The sessions created a community of women who supported each other, but the social workers also found it was a very natural and holistic way of building relationships with their clients as the women tended to engage better in an environment where they felt safe and valued. Kata Ámon, a women’s rights expert, was commissioned by From Streets to Homes Association to produce a study into the experiences of women who are homeless in Budapest and their experience of this group and notes.
They (the women) could talk and discuss their lives in a relaxing environment and could also bring their own ideas to the table. They could not only connect to each other in the meetings, but also to the social workers who, in these meetings, were also participants of the same group, and not social care providers.

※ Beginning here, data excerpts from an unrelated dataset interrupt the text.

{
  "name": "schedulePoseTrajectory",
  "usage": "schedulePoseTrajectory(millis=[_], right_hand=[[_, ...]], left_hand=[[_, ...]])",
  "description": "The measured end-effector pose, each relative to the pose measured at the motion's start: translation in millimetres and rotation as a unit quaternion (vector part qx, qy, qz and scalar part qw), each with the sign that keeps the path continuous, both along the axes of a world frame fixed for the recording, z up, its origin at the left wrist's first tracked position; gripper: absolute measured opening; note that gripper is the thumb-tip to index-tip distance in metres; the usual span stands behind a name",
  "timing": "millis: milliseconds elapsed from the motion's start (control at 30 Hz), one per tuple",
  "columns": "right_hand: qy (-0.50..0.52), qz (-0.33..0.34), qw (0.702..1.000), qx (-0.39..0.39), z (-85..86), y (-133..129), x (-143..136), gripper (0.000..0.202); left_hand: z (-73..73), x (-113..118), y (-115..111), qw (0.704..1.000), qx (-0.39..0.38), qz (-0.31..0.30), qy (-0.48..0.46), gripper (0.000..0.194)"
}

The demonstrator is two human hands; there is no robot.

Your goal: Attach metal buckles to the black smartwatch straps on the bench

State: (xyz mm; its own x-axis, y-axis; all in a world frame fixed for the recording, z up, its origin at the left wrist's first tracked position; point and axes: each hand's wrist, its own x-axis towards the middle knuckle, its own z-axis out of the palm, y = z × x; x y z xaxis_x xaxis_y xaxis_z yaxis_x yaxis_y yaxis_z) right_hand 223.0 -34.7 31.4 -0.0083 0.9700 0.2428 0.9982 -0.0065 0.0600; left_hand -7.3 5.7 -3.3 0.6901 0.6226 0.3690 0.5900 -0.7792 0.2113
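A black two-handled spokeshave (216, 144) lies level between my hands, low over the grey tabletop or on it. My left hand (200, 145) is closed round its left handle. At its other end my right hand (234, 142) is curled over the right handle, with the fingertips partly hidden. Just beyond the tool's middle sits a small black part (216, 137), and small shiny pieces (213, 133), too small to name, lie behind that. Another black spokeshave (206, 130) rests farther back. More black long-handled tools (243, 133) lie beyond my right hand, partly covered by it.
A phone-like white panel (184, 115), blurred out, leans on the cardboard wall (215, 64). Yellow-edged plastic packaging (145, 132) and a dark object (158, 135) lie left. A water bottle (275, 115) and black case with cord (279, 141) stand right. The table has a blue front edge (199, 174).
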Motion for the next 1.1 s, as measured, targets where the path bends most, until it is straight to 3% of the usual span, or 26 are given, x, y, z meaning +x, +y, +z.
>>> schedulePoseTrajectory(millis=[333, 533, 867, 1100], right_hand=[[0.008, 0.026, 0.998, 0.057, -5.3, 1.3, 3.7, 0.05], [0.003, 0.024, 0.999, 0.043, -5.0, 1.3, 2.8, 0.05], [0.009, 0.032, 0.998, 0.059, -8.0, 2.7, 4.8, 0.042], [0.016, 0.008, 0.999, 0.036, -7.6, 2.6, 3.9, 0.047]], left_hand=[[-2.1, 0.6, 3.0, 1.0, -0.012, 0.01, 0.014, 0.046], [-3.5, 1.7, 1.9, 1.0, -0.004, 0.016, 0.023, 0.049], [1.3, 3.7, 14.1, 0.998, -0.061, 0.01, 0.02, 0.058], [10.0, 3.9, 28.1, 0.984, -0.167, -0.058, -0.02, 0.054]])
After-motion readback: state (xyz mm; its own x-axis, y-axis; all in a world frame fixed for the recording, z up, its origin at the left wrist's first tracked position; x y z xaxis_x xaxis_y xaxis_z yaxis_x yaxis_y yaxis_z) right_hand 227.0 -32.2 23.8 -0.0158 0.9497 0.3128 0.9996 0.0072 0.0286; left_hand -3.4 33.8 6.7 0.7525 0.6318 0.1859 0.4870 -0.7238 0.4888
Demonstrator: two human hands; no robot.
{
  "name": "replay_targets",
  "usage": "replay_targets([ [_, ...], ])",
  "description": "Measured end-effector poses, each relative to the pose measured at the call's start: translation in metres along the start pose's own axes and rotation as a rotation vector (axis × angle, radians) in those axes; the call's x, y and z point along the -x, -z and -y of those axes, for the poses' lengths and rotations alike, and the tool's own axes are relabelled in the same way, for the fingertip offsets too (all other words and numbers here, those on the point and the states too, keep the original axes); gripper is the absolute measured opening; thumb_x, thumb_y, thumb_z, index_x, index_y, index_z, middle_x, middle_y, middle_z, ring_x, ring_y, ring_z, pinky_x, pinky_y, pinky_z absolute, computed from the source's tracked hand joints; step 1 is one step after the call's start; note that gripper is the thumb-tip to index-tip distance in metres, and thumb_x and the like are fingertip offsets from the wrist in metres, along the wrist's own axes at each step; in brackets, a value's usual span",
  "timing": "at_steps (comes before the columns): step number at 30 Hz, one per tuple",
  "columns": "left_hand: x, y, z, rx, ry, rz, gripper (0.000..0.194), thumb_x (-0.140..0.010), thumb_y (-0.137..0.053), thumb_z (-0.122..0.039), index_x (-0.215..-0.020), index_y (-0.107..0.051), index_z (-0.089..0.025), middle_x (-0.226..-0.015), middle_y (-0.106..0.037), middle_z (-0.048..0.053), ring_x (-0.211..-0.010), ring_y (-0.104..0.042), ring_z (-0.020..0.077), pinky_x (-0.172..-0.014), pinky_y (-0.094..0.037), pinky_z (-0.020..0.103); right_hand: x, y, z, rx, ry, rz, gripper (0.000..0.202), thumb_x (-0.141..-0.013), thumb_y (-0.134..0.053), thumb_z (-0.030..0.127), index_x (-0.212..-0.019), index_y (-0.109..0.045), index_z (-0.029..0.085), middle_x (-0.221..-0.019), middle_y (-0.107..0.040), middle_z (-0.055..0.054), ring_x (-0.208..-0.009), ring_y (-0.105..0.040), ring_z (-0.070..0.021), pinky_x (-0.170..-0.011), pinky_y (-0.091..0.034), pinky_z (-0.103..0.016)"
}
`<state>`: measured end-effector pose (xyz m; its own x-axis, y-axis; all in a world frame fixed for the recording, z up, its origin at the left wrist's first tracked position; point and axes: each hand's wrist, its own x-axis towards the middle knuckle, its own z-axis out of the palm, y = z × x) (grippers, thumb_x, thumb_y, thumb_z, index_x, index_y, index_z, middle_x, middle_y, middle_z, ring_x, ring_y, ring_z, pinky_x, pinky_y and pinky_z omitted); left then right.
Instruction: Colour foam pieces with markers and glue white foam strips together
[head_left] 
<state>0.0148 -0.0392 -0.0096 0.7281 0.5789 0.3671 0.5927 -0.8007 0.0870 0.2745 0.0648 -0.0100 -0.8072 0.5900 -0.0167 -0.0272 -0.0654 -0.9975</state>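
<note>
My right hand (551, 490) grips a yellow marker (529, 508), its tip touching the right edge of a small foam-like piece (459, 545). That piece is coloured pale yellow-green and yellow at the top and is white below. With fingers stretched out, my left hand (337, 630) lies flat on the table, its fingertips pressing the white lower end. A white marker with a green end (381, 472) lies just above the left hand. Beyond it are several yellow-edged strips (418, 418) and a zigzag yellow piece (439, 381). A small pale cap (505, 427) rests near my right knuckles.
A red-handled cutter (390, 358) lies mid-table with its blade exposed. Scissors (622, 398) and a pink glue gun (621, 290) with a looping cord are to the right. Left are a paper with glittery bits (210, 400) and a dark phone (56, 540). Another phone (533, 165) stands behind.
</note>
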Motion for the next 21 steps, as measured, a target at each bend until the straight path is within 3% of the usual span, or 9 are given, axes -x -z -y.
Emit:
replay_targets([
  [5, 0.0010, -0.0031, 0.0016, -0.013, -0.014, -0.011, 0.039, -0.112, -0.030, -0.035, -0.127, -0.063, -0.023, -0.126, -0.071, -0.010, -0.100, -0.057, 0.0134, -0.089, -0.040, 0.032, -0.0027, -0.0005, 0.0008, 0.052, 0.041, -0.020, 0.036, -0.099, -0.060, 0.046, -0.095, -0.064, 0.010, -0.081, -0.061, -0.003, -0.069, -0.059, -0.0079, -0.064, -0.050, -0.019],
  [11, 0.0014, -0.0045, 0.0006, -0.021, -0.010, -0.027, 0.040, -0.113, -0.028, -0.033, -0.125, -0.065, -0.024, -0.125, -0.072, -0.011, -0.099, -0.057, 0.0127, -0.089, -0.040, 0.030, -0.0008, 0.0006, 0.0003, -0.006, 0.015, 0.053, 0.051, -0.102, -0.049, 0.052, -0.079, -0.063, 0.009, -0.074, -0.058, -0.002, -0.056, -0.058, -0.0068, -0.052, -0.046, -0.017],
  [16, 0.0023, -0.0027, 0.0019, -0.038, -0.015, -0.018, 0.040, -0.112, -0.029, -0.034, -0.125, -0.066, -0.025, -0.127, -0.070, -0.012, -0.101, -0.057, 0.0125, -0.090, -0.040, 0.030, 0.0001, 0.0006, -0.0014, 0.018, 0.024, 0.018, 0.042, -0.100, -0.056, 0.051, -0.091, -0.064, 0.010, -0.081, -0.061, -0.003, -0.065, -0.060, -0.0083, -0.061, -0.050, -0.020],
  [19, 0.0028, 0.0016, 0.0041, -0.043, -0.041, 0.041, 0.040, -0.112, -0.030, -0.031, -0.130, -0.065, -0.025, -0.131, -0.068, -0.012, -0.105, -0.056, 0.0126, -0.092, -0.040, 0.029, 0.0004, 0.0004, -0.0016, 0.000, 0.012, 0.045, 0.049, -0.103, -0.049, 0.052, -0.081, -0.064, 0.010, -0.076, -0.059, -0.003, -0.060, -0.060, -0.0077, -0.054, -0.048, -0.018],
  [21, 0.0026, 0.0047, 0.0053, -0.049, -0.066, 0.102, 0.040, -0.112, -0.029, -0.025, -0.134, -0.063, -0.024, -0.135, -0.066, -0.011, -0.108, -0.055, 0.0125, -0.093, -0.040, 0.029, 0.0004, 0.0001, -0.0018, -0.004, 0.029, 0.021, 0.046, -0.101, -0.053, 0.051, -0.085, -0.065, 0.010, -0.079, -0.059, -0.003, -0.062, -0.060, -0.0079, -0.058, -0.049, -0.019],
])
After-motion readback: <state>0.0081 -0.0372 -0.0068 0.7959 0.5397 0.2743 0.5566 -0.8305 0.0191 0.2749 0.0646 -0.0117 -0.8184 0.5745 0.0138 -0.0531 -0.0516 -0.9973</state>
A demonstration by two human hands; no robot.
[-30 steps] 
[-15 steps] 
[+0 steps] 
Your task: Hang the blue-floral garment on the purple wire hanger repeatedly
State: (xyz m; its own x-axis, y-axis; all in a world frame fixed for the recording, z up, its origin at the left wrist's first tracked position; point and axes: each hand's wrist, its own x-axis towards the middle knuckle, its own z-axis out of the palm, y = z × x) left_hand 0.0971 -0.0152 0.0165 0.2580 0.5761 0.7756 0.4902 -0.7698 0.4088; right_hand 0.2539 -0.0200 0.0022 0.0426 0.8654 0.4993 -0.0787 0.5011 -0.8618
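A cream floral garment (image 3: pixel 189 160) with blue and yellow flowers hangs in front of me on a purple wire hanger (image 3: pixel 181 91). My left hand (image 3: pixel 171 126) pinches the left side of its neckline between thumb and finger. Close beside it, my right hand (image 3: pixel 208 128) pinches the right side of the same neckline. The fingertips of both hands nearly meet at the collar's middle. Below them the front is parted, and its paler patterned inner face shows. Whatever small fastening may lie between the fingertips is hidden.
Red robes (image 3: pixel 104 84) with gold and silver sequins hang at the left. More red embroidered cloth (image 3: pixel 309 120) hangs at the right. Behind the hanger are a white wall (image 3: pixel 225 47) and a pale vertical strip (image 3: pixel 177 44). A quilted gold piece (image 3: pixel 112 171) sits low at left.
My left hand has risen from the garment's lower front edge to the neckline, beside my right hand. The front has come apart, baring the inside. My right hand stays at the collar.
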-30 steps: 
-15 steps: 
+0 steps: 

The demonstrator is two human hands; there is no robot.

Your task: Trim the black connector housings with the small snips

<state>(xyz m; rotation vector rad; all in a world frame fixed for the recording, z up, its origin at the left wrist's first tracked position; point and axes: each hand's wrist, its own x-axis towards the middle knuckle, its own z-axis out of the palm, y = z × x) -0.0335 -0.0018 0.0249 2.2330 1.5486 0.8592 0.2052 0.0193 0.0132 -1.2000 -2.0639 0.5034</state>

These recommendations, universally applicable, are based on feedback and evidence from the women’s groups discussed here, as well as best practice from existing literature from across Europe.
Key recommendations for service providers:
- Provide women only spaces where women experiencing homelessness can feel safe.
- Ensure services for women are in easily accessible locations, and cover travel costs if appropriate.
- Utilise community spaces that are already familiar to women experiencing homelessness, and which provide a neutral environment.
- Provide childcare, or staffed spaces where children can be (This is often a barrier to accessing services, particularly for single mothers).
- Provide meaningful opportunities for women to feed into planning or development documents and create an organisational action planned informed by their lived experience.
- Seek opportunities for collaboration with the organisations supporting women experiencing domestic abuse.
- Ensure all staff are trained on gender-informed approaches, and that training is regularly reviewed, ideally by women with lived experience of homelessness.
- Remember the needs of all women will be different, no experience is the same, and ensure policies, training and services are delivered also considering the specific needs and experience of women with backgrounds from ethnic minorities, trans women, queer, and disabled women.
World Habitat believes that access to a safe and secure place to call home is a fundamental human right. Since 2015 we have been leading the European End Street Homelessness Campaign, and we are committed to working with our partners on the campaign to deliver work that highlights evidence from people who’ve experienced homelessness, particularly those voices so often marginalised.